REQUIRED ACTION
Down to the last line, set down the material below exactly, excluding pictures.

• • • • • • •

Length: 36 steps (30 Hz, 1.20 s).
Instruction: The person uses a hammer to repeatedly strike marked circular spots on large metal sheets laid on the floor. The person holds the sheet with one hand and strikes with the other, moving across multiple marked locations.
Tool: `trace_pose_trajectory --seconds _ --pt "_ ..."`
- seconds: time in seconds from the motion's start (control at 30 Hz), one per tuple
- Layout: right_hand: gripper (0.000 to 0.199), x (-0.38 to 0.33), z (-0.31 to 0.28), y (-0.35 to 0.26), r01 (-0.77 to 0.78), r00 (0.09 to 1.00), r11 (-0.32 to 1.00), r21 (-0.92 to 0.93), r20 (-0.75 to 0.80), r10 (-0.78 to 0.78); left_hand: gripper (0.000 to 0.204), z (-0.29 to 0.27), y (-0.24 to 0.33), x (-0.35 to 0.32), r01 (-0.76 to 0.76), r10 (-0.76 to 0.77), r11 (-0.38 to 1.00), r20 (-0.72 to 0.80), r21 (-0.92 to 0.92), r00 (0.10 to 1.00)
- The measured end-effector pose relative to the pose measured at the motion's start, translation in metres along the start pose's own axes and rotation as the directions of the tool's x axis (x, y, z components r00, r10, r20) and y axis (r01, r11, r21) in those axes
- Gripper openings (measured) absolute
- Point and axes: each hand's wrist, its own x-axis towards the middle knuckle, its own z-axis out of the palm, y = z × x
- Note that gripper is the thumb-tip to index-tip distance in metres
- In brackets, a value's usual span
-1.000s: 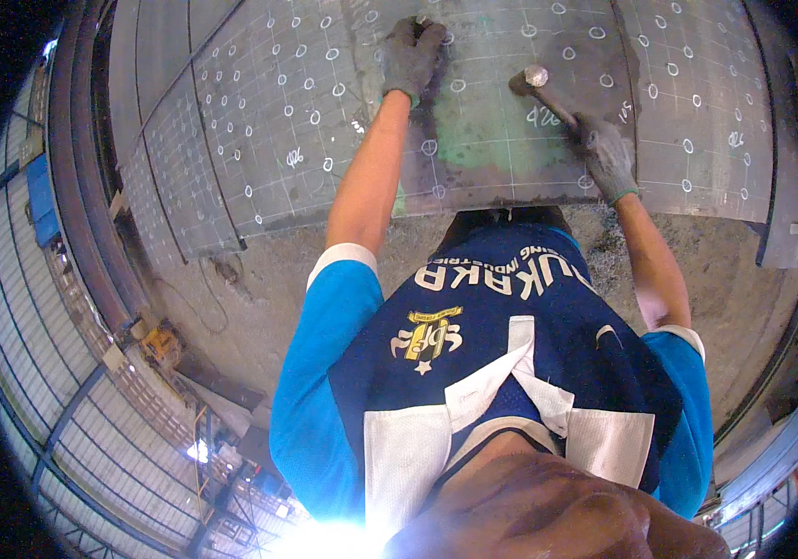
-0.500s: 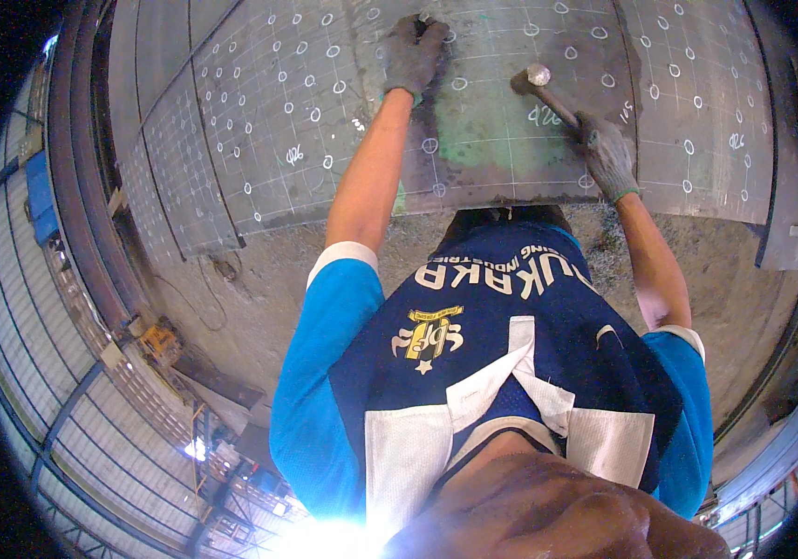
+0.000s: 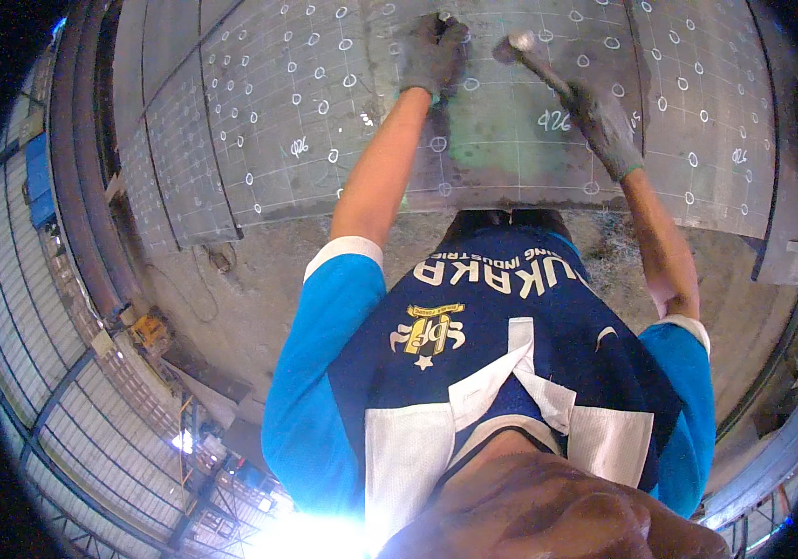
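A dark steel plate [image 3: 511, 140] lies in front of me, chalked with white grid lines and small circles. My left hand [image 3: 429, 58], in a grey knit glove, rests low at the plate's far middle. Its fingers are closed on what looks like a short metal punch [image 3: 445, 18]; only a shiny end shows. In my right hand [image 3: 602, 130], also gloved, is a hammer [image 3: 537, 65] gripped by its handle. The hammer's bright, slightly blurred face is to the right of my left hand, apart from it.
Narrower marked plates [image 3: 189, 140] lie to the left, and another marked plate [image 3: 697, 102] adjoins at the right. Dark steel beams [image 3: 82, 168] run along the left. A yellow machine [image 3: 149, 329] stands on the floor [image 3: 259, 307] at the lower left.
My right hand and the hammer have moved farther away and slightly left, nearer my left hand. The plate and my left hand appear shifted slightly right in view; both grips are kept.
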Motion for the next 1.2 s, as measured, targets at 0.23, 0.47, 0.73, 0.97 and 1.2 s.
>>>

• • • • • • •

ANSWER AREA
Length: 36 steps (30 Hz, 1.20 s).
Instruction: The person uses a hammer to repeatedly strike marked circular spots on large metal sheets laid on the floor. The person holds the sheet with one hand and strikes with the other, moving across multiple marked locations.
Tool: `trace_pose_trajectory --seconds _ --pt "_ ..."`
- seconds: time in seconds from the motion's start (control at 30 Hz), one per tuple
- Layout: right_hand: gripper (0.000 to 0.199), x (-0.38 to 0.33), z (-0.31 to 0.28), y (-0.35 to 0.26), r01 (-0.77 to 0.78), r00 (0.09 to 1.00), r11 (-0.32 to 1.00), r21 (-0.92 to 0.93), r20 (-0.75 to 0.80), r10 (-0.78 to 0.78); left_hand: gripper (0.000 to 0.204), z (-0.29 to 0.27), y (-0.24 to 0.33), x (-0.35 to 0.32), r01 (-0.76 to 0.76), r10 (-0.76 to 0.77), r11 (-0.38 to 1.00), r20 (-0.72 to 0.80), r21 (-0.92 to 0.92), r00 (0.10 to 1.00)
- The measured end-effector pose relative to the pose measured at the motion's start, translation in metres along the start pose's own axes and rotation as the directions of the tool's x axis (x, y, z components r00, r10, r20) and y axis (r01, r11, r21) in those axes
- Gripper openings (measured) absolute
- Point and axes: each hand's wrist, its own x-axis towards the middle knuckle, its own z-axis out of the palm, y = z × x
- Note that gripper is the thumb-tip to index-tip distance in metres
- In brackets, a value's usual span
-1.000s: 
-0.500s: 
+0.000s: 
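A dark steel plate [image 3: 511, 140] lies in front of me, chalked with white grid lines and small circles. My left hand [image 3: 429, 58], in a grey knit glove, rests low at the plate's far middle. Its fingers are closed on what looks like a short metal punch [image 3: 445, 18]; only a shiny end shows. In my right hand [image 3: 602, 130], also gloved, is a hammer [image 3: 537, 65] gripped by its handle. The hammer's bright, slightly blurred face is to the right of my left hand, apart from it.
Narrower marked plates [image 3: 189, 140] lie to the left, and another marked plate [image 3: 697, 102] adjoins at the right. Dark steel beams [image 3: 82, 168] run along the left. A yellow machine [image 3: 149, 329] stands on the floor [image 3: 259, 307] at the lower left.
My right hand and the hammer have moved farther away and slightly left, nearer my left hand. The plate and my left hand appear shifted slightly right in view; both grips are kept.
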Motion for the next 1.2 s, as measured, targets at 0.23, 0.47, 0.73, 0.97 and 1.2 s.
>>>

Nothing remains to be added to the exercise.